_About this exercise_
Find each line of the entries with the string "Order", please, and copy it.

[Stored data entries]
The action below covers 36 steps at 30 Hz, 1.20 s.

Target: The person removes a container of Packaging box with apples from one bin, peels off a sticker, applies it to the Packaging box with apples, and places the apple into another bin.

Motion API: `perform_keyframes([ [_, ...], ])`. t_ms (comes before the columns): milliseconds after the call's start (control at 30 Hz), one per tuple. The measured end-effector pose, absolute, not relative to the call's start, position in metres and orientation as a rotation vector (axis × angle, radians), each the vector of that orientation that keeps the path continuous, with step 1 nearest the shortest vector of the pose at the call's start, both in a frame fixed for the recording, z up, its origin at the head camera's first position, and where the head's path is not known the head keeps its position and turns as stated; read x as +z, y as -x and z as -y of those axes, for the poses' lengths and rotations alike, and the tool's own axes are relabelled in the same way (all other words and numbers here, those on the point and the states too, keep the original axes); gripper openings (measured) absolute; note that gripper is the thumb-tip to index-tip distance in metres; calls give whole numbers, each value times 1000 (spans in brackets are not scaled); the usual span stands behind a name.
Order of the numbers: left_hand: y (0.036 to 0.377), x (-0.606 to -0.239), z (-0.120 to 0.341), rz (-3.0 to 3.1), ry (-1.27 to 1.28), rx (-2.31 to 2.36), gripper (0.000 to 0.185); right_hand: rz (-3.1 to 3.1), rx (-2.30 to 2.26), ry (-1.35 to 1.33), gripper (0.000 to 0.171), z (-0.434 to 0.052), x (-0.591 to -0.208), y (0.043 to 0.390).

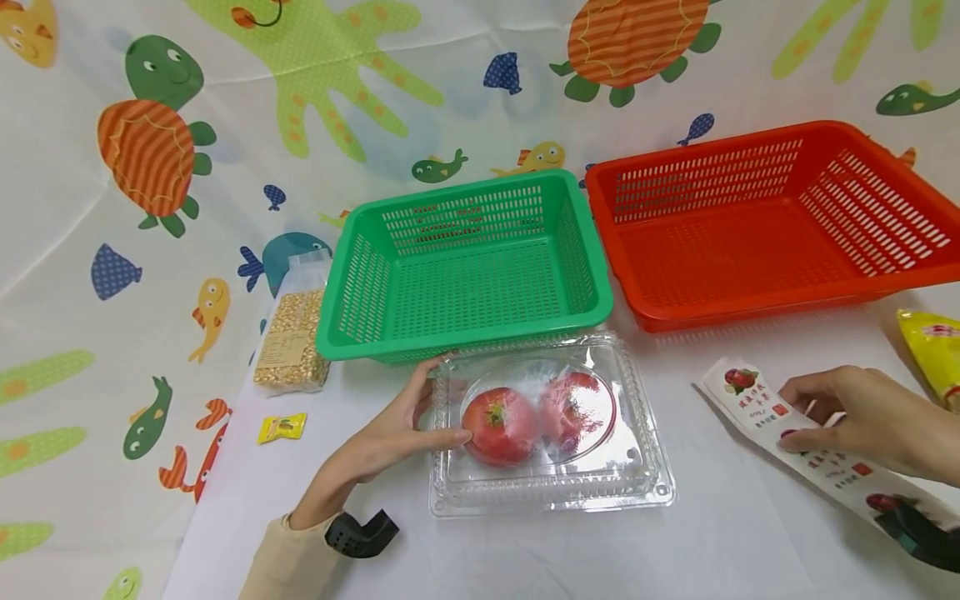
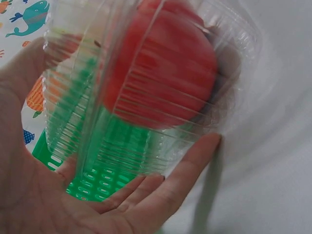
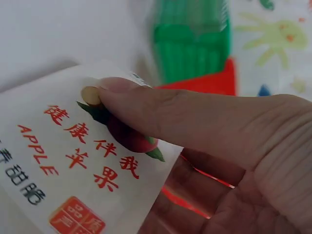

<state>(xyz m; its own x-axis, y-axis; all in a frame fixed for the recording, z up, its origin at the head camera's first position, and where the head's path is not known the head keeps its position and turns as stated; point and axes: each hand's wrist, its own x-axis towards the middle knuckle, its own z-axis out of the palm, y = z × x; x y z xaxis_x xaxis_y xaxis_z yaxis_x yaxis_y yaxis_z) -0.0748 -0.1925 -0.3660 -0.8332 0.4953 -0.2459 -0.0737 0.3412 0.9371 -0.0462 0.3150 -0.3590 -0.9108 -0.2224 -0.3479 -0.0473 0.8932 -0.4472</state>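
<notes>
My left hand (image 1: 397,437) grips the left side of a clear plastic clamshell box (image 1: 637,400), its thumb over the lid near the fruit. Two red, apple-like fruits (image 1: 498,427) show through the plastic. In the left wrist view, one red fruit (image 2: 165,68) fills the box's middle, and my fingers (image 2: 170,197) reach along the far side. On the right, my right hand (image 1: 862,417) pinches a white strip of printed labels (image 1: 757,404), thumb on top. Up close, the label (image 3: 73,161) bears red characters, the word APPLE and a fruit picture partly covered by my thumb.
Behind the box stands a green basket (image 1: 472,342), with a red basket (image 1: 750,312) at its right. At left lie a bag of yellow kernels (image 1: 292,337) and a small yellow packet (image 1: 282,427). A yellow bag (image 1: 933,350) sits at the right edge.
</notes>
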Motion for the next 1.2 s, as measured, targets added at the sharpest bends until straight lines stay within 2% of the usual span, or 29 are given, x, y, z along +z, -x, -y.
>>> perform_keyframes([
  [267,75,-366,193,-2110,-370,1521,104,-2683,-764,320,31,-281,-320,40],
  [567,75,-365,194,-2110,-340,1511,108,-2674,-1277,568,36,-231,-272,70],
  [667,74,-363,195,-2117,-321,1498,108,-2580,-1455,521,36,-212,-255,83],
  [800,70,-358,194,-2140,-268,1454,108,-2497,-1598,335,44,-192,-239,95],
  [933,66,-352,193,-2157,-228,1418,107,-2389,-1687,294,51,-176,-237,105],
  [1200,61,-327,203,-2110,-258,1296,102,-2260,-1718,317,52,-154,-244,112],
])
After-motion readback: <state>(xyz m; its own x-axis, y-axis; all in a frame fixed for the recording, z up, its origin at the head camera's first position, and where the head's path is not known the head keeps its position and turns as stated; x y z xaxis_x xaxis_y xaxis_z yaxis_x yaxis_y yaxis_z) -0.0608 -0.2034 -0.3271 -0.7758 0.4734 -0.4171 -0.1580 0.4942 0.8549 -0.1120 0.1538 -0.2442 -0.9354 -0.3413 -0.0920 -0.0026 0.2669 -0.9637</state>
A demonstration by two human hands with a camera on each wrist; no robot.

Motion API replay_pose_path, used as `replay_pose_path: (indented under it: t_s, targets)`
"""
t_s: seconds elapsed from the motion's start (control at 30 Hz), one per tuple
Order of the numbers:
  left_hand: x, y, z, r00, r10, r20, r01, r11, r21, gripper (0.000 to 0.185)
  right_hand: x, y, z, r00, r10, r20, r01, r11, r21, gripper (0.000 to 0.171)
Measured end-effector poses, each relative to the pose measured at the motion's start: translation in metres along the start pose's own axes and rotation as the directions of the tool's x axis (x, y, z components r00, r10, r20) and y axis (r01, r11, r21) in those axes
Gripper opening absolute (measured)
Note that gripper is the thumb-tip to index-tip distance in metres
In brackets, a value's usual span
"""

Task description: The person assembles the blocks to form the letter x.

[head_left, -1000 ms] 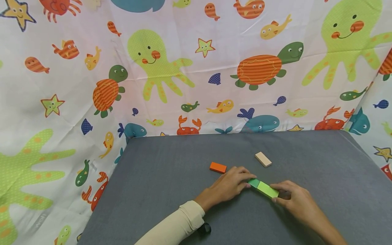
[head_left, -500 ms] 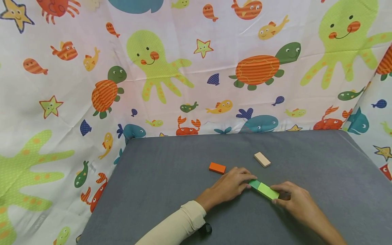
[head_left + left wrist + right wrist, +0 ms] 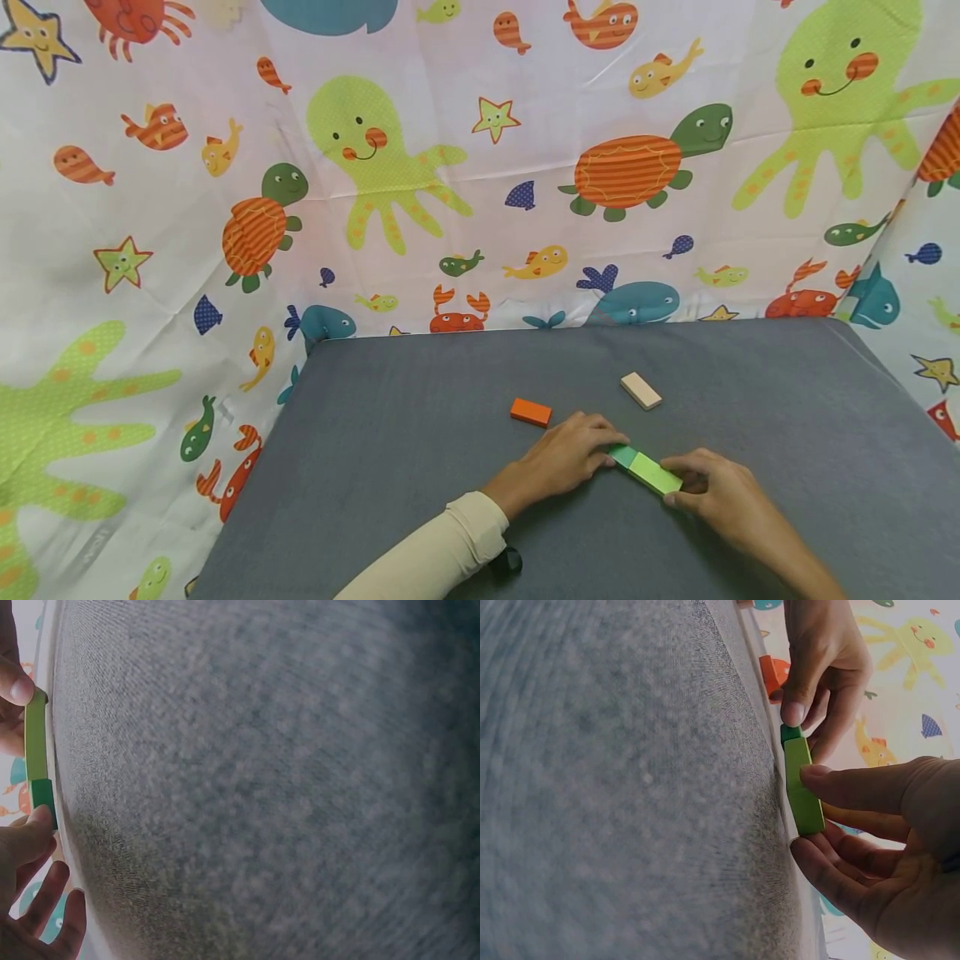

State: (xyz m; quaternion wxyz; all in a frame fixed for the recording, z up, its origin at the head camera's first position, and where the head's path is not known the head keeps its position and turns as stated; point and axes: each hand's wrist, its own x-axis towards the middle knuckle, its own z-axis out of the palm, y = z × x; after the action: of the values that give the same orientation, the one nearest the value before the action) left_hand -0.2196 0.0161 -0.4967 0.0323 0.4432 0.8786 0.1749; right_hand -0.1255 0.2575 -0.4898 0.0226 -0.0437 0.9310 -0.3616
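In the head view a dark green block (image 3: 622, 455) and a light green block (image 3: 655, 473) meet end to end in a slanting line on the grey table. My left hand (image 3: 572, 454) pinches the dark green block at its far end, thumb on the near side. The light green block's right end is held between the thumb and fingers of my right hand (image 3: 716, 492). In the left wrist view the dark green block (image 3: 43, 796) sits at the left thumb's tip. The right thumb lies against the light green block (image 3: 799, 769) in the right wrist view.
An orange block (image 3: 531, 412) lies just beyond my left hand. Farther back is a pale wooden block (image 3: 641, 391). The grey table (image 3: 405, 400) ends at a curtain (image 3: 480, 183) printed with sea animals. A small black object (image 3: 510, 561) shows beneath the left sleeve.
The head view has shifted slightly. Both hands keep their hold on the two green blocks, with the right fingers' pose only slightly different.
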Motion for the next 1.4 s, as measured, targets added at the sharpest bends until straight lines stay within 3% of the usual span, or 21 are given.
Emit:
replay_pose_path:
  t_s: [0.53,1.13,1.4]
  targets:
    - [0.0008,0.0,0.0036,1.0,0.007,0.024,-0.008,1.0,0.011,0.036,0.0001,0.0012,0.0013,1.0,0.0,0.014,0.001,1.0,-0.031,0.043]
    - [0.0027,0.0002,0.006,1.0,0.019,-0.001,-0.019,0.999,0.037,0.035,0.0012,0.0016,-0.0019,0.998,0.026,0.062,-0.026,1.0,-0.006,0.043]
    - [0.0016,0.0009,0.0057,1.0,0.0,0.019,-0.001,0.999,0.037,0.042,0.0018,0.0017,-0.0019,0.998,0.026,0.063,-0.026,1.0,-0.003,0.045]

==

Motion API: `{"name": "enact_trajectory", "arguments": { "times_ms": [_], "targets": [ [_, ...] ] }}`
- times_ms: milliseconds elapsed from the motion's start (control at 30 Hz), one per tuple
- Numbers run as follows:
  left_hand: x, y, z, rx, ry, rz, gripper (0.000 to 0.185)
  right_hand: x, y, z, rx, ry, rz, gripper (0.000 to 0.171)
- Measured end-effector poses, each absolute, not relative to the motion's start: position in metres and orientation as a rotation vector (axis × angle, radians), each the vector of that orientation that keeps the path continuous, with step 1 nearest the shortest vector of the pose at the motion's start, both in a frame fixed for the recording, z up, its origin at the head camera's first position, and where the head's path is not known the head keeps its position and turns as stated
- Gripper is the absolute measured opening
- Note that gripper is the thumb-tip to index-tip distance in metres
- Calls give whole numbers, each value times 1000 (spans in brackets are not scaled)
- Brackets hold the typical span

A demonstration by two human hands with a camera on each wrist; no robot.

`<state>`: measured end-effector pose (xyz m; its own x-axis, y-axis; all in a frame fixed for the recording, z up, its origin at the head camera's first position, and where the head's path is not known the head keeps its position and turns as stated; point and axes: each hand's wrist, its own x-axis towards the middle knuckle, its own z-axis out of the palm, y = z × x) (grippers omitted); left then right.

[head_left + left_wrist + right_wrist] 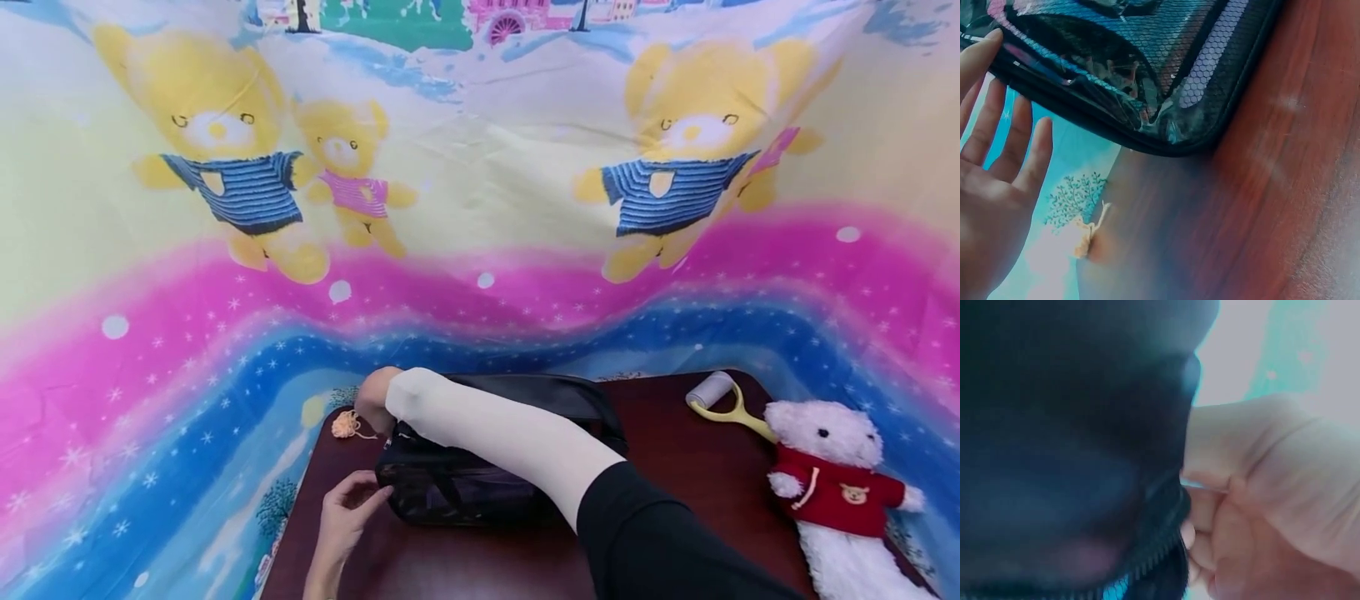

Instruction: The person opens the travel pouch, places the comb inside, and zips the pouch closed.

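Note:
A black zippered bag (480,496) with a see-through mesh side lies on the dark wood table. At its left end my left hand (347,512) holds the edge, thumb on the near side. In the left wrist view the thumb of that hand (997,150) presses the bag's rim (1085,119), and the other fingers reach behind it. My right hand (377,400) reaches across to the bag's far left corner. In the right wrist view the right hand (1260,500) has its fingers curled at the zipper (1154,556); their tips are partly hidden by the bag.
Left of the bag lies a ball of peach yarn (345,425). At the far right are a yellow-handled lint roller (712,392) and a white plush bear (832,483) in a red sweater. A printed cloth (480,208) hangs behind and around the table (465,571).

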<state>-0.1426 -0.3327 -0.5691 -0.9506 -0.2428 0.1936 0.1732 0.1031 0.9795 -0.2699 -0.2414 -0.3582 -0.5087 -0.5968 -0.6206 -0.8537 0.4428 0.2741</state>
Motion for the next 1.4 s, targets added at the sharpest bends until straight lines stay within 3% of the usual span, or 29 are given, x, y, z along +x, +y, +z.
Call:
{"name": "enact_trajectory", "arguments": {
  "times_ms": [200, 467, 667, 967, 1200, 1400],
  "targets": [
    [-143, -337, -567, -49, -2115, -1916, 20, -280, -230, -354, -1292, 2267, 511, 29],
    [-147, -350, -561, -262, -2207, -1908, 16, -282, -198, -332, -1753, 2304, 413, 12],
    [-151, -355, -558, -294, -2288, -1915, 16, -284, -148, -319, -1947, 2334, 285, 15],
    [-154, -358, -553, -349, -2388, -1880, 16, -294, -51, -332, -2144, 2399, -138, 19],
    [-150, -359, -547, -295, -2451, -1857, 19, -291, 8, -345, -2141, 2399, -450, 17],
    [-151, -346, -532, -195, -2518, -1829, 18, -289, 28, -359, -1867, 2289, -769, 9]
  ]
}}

_Completed task_
Order of the numbers: left_hand: y (0.036 to 0.377), x (-0.606 to -0.239), z (-0.120 to 0.341), rz (-3.0 to 3.1), ry (-1.27 to 1.28), rx (-2.31 to 2.36), gripper (0.000 to 0.185); right_hand: rz (-3.1 to 3.1), rx (-2.30 to 2.26), ry (-1.35 to 1.33), gripper (0.000 to 0.171), z (-0.434 to 0.052), x (-0.591 to -0.208), y (0.043 to 0.390).
Order of the numbers:

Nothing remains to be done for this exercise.